Artem Dvorskiy, 28, stated a FPV drone caused a minor injury in his lower limb.
Another patient, thirty-eight-year-old a serviceman, recounted a UAV explosion had resulted in a head injury. “My position was in a trench shelter. Suddenly it went dark. I lost sensation any feeling or any sound,” he explained. “I believe I was fortunate to survive. My cousin has been lost. We face ongoing detonations.” A builder employed in a neighboring country, he said he had come back to Ukraine and volunteered to serve shortly before the Russian leader's full-scale invasion in February 2022.
A third soldier, a serviceman, had been hit in the upper body. He expressed pain as doctors laid him on a medical cot, removed a stained dressing and cleaned his recent injury from fragments. Wrapped in a foil blanket, he borrowed a mobile phone to call his family member. “A fragment of artillery struck me. It was a deflected projectile. I’m OK,” he told her. What were his plans now? “To recover. This may require a few months. After that, to return to my military group. Someone has to defend our nation,” he said.
Doctors care for Taras Mykolaichuk, who was hit in the dorsal area by a piece of artillery shell.

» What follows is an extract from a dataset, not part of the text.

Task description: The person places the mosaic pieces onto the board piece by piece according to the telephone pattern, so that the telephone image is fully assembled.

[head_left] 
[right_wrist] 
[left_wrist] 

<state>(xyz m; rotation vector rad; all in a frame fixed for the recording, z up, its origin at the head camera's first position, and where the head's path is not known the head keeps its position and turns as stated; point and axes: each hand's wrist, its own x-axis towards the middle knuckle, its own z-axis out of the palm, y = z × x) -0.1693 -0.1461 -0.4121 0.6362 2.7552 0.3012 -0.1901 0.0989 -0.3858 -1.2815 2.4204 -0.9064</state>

Since 2022, Russia has repeatedly attacked hospitals, clinics, maternity wards and ambulances. According to human rights groups, over two hundred medical personnel have been killed in nearly 2,000 attacks. The underground facility is built from four steel bunkers, with timber beams, earth and granular material laid on top up to the surface. It can withstand direct hits from large-caliber artillery shells and even multiple eight-kilogram explosive devices dropped by drone.
The Ukrainian industrial group, which funded the building, plans to erect twenty facilities in all. A senior official of the nation's national security council and former military leader, Rustem Umerov, said they would be “vitally essential for preserving the lives of our military and supporting defenders on the frontline.” The organization referred to the project as the “most ambitious and challenging” it had undertaken since the enemy's military offensive.
One of the centre’s operating theatres.
The surgeon, said certain wounded soldiers had to wait many hours or even multiple days before they could be evacuated because of the threat of aerial attacks. “We had two severely injured casualties who arrived at 3am. I had to carry out a removal of both limbs on a patient. His bleeding control device had been applied for such an extended period there was no alternative.” What is his method with traumatic surgeries? “My career in medicine for two decades. One must concentrate,” he remarked.
Medical assistants transported the soldier up the tunnel and into an emergency vehicle. The vehicle was stationed under a shrub. He and the other military members were taken to the urban center of Dnipro for additional medical care. The subterranean hospital staff took a break. The hospital’s ginger cat, Vasilevs, padded toward the doorway to await the next arrivals. “We are open around the clock,” Holovashchenko said. “It doesn’t stop.”